**Activity**
Reproduce exactly the lines below, from the first through the one containing "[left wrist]", and nothing more.

**Provided material**
══════════
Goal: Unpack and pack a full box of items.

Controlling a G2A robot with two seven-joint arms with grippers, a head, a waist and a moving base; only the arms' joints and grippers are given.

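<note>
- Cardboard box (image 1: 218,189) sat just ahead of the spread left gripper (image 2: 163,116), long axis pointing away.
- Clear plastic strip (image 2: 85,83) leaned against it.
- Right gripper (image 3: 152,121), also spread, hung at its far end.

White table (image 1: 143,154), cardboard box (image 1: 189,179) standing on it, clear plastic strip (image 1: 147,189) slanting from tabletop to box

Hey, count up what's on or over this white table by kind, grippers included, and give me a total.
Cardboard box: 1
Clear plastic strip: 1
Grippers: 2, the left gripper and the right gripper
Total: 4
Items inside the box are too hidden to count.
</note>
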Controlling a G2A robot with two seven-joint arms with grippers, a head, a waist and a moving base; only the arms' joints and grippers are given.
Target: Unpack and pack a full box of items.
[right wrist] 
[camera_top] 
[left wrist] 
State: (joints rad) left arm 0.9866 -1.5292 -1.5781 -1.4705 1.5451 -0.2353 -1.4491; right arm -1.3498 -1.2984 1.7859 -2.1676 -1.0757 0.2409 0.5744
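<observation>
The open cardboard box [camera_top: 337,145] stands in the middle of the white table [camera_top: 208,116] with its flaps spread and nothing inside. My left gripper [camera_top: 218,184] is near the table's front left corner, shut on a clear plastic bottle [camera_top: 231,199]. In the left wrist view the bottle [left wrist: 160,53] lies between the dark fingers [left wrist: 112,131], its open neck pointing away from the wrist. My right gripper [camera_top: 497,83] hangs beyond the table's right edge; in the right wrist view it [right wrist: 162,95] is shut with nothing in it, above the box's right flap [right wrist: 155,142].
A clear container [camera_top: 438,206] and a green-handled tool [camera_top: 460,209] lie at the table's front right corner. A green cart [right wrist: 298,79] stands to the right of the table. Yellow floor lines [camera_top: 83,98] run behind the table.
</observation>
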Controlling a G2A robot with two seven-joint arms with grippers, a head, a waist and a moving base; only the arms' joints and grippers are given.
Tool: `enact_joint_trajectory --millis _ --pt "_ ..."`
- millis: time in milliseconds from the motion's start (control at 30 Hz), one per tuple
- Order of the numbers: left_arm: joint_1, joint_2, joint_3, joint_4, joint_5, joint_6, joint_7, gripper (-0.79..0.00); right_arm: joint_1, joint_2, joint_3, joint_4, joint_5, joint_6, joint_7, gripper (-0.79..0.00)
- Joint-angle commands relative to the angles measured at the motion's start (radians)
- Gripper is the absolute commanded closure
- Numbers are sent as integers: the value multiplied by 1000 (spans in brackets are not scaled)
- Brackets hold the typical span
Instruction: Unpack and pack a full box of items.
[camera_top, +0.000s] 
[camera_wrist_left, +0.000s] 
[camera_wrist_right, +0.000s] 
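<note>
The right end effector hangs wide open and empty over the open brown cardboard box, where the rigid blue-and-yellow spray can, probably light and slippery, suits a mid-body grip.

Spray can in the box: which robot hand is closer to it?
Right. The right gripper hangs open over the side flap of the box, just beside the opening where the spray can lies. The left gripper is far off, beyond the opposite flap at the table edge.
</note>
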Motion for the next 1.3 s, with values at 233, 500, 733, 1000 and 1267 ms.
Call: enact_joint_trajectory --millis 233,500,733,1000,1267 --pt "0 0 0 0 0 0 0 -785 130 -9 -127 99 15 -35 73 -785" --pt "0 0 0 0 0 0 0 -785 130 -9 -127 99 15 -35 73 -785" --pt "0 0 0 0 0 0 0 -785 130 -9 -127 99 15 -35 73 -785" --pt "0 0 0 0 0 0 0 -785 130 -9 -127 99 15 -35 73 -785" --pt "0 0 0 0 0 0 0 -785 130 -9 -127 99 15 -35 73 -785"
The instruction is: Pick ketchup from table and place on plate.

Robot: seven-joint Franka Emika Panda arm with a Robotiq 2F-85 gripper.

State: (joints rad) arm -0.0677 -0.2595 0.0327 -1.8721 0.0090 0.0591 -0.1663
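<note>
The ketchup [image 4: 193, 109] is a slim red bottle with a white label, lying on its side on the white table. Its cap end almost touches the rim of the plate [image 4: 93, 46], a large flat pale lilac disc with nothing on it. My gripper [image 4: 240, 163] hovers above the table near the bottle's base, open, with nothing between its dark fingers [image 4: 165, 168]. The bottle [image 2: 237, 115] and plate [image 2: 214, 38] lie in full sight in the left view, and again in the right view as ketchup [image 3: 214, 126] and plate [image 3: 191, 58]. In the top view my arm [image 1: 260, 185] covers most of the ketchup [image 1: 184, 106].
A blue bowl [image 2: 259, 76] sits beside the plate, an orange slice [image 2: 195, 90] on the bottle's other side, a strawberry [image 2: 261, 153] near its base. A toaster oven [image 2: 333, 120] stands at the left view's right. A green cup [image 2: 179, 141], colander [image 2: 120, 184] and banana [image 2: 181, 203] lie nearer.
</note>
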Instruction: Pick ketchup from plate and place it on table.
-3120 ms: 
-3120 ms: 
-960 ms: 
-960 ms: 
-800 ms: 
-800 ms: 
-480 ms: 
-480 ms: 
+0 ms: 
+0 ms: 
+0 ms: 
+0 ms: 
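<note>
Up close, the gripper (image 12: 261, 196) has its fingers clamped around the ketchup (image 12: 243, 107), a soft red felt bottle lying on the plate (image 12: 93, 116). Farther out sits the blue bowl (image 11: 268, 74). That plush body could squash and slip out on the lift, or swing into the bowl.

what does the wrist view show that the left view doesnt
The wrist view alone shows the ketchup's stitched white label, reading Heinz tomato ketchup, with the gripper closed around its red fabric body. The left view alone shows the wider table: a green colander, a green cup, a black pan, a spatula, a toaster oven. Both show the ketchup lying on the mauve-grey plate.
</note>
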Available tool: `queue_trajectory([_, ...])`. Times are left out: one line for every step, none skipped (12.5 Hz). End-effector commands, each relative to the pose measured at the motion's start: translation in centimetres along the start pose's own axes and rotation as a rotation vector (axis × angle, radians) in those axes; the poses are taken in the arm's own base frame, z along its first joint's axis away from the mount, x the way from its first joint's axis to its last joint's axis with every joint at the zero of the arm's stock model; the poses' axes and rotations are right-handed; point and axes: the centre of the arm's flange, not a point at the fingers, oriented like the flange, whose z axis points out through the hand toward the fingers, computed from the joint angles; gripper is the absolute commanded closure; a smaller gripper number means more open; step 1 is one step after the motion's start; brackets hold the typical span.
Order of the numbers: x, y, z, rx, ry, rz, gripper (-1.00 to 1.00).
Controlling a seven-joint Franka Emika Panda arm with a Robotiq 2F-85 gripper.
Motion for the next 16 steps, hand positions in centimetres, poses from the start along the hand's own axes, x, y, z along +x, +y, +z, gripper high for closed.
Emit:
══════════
**Task answer**
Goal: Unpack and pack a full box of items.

Controlling a G2A robot with two seven-joint arms with grippers, a head, a waist and a moving base; only the arms' joints and grippers are given.

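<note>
- Cardboard box (image 1: 218,189) sat just ahead of the spread left gripper (image 2: 163,116), long axis pointing away.
- Clear plastic strip (image 2: 85,83) leaned against it.
- Right gripper (image 3: 152,121), also spread, hung at its far end.

White table (image 1: 143,154), cardboard box (image 1: 189,179) standing on it, clear plastic strip (image 1: 147,189) slanting from tabletop to box

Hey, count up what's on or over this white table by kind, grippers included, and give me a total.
Cardboard box: 1
Clear plastic strip: 1
Grippers: 2, the left gripper and the right gripper
Total: 4
Items inside the box are too hidden to count.
</note>
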Controlling a G2A robot with two seven-joint arms with grippers, a head, a waist and a moving base; only the arms' joints and grippers are given.
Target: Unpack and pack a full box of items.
[right wrist] 
[camera_top] 
[left wrist] 

The answer given above is complete as it stands.